■ **Work instruction**
Line by line, retype the material below exactly, from its first line up to and including the one holding "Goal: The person".

■ **Data for analysis**
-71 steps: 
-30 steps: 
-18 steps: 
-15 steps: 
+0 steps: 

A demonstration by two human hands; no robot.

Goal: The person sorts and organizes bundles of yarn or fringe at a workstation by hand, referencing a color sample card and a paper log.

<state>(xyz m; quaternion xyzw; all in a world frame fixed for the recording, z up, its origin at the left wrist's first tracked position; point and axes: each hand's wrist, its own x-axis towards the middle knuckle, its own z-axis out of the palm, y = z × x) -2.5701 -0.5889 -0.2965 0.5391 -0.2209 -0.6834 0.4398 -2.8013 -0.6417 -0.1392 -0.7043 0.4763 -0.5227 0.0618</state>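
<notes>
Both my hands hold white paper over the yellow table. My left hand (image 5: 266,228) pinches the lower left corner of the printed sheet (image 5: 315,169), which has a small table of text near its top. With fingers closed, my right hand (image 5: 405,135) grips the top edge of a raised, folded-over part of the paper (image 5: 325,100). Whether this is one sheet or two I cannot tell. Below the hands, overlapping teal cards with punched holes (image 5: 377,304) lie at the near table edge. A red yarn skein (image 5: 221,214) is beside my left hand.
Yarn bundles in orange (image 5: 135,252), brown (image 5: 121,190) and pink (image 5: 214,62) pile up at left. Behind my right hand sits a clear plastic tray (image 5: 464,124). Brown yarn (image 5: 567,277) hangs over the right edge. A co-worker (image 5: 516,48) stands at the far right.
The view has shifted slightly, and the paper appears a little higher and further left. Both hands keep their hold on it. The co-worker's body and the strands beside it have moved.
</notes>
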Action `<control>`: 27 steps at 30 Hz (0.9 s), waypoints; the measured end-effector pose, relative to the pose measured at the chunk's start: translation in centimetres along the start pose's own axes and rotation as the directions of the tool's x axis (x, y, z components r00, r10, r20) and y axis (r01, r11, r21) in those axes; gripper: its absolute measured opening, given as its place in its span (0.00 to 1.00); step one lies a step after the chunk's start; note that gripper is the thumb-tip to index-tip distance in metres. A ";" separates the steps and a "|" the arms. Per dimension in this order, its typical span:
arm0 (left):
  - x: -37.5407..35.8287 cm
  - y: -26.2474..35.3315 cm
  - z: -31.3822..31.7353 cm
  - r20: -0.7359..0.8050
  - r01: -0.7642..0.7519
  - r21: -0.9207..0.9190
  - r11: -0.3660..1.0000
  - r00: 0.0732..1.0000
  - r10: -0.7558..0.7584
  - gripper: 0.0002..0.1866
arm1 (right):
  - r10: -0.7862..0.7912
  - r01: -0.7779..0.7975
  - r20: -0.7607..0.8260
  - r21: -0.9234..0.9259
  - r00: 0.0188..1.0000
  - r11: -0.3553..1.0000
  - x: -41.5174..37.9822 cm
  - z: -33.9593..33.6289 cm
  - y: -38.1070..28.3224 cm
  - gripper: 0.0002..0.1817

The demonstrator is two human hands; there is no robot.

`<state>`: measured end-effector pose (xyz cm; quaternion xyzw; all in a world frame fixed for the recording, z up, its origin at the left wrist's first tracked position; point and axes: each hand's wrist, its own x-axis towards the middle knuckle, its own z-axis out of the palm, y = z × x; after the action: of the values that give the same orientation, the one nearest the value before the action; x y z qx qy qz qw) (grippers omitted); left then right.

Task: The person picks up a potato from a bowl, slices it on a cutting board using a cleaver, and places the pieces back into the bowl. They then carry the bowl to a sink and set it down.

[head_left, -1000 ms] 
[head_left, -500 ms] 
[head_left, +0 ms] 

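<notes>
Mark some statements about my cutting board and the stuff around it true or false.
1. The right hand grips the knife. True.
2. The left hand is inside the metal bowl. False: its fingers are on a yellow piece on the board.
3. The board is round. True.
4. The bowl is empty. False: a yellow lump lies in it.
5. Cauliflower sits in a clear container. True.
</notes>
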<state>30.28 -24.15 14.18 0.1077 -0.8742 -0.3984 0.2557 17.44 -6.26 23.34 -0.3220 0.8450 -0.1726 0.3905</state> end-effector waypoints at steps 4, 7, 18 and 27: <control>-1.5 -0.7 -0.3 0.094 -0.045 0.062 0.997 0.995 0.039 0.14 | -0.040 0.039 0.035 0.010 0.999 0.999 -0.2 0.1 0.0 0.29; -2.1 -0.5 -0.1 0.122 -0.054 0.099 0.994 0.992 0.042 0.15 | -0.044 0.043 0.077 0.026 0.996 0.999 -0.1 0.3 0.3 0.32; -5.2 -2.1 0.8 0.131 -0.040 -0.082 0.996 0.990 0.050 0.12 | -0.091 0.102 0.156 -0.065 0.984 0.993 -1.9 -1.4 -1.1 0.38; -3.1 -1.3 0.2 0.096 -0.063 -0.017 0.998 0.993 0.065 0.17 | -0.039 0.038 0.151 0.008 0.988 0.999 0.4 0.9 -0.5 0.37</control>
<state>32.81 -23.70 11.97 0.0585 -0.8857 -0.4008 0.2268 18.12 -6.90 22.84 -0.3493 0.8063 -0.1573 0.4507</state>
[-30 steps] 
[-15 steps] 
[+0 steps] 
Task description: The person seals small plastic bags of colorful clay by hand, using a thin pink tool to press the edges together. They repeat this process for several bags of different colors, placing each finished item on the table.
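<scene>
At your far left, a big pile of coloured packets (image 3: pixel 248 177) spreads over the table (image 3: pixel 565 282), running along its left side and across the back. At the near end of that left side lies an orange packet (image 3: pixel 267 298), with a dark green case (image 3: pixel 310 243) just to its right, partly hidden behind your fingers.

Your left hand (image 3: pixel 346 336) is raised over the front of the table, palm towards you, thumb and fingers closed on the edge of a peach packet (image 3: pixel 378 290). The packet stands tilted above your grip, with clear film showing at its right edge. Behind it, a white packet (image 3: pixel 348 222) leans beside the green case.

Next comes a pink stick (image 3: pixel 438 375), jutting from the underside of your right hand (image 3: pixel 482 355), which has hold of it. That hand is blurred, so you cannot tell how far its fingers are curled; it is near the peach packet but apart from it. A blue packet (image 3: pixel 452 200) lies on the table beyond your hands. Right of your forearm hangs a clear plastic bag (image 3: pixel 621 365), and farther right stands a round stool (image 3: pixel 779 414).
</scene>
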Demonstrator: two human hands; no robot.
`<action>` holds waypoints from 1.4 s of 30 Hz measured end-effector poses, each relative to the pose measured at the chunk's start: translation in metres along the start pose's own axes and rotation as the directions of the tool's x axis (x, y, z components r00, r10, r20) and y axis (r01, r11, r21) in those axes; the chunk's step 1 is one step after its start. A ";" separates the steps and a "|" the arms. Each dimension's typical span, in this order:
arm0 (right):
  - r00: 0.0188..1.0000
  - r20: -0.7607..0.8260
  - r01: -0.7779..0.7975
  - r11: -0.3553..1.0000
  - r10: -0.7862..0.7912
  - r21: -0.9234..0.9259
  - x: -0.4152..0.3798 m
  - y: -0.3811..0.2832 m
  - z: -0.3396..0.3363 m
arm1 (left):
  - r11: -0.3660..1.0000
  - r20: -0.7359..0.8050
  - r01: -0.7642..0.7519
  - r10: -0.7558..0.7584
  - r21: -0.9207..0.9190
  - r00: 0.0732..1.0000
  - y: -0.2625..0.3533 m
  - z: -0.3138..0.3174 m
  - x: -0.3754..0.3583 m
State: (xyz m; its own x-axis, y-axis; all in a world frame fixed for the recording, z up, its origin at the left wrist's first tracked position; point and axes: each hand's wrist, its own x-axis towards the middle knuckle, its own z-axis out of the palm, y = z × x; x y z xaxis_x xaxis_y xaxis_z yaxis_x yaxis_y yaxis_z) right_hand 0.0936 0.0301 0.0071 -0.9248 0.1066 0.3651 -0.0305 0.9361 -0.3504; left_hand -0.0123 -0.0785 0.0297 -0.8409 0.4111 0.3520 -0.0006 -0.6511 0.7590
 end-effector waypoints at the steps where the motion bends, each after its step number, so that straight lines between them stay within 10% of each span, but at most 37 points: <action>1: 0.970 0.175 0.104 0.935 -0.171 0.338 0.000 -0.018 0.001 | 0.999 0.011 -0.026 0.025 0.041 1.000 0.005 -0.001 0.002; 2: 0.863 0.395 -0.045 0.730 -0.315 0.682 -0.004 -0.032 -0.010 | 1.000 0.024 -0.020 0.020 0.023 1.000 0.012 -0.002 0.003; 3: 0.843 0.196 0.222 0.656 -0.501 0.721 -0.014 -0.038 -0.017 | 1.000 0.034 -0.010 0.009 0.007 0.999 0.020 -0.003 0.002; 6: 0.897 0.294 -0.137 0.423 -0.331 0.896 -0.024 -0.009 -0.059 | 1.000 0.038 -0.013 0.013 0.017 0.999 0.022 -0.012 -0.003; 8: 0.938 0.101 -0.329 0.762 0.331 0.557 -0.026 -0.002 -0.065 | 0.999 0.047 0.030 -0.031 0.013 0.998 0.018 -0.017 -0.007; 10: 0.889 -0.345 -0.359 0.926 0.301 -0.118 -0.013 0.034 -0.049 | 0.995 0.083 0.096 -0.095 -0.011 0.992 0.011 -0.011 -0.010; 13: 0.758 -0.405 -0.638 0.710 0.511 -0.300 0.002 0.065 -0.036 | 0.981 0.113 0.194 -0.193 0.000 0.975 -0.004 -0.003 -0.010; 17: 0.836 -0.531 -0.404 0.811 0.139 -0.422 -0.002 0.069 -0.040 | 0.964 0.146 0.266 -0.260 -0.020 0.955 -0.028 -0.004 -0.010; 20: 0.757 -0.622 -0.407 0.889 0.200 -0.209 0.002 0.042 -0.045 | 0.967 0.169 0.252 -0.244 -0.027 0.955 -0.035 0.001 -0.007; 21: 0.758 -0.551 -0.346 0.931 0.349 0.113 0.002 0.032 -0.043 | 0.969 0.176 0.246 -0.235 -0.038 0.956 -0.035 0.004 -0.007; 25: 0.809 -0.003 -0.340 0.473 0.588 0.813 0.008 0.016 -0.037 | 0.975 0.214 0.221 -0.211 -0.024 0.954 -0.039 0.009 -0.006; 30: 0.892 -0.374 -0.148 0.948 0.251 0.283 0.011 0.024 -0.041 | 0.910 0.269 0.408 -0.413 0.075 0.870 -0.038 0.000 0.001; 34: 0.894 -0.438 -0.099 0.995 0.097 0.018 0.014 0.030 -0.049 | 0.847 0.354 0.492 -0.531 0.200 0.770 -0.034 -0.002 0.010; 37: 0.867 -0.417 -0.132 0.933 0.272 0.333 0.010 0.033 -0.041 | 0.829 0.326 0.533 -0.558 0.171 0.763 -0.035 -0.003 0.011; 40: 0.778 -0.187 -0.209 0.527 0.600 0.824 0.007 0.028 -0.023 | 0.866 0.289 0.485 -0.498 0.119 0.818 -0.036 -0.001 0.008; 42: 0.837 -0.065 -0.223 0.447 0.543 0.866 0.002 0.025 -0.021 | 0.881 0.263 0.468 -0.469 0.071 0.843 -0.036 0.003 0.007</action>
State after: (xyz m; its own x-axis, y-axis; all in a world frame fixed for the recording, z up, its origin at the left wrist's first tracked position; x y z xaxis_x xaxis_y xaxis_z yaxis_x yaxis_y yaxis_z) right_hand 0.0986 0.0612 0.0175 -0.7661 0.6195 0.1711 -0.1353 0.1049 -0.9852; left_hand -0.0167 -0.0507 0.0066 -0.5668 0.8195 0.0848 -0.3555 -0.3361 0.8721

■ **Response for this exercise**
-71 steps: 
-30 steps: 
-18 steps: 
-15 steps: 
+0 steps: 

A demonstration by two human hands; no robot.

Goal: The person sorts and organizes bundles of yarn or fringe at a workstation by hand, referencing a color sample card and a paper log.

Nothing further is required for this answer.